Apple a annoncé une revalorisation des primes offertes aux chercheurs capables de trouver des failles de sécurité. Ces nouvelles sommes peuvent contrer un marché illicite où les hackers vendent des vulnérabilités pour des millions à des gouvernements.2 millions d’euros. Une somme qui peut faire rêver, mais sur le marché noir, c'est presque un standard. Depuis le 10 octobre, Apple renforce sa lutte contre les logiciels malveillants en revalorisant les primes offertes aux chercheurs en cybersécurité et aux hackers éthiques capables de découvrir une faille critique. Les récompenses peuvent aujourd’hui atteindre entre 500 000 et 2 millions de dollars, selon la gravité des vulnérabilités détectées. La vulnérabilité serait d’autant plus technique à identifier qu’Apple a renforcé sa puce avec plusieurs nouvelles couches de sécurité, rendant toute découverte particulièrement complexe et sophistiquée.

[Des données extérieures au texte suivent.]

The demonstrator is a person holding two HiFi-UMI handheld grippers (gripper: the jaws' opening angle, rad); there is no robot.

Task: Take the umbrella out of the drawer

Ces montants ne sont pas anodins tant le marché illicite des failles est un business lucratif. Les découvertes se vendent souvent en quelques heures pour un million de dollars sur des forums spécialisés fréquentés par hackers, sociétés de logiciels espions et gouvernements. « C’est un marché extrêmement rentable pour ceux capables de trouver ces failles. Quant aux acheteurs, il peut s’agir de sociétés spécialisées dans la surveillance ou de gouvernements. Apple a raison de s’aligner sur ces sommets », nous explique Baptiste Robert, hacker éthique à la tête de Predicta Lab, lui-même à l’origine de plusieurs découvertes.
Un marché florissant, y compris en Europe
Apple en profite pour rappeler que ses nouveaux processeurs A19 et A19 Pro, qui équipent les iPhone 17 et iPhone Air, intègrent la technologie Memory Integrity Enforcement (MIE), conçue pour contrer l’un des procédés d’attaque les plus sophistiqués : le logiciel espion. Partant du constat que la mémoire est la cible privilégiée des attaques, chaque zone de stockage utilisée par le système reçoit une « signature » secrète, que le processeur vérifie à chaque accès. Si la signature ne correspond pas, l’opération est immédiatement bloquée et le processus suspect interrompu. L’objectif est d’empêcher l’injection de code malveillant dans la mémoire d’une application légitime, méthode la plus courante pour exécuter un logiciel espion à l’insu de l’utilisateur.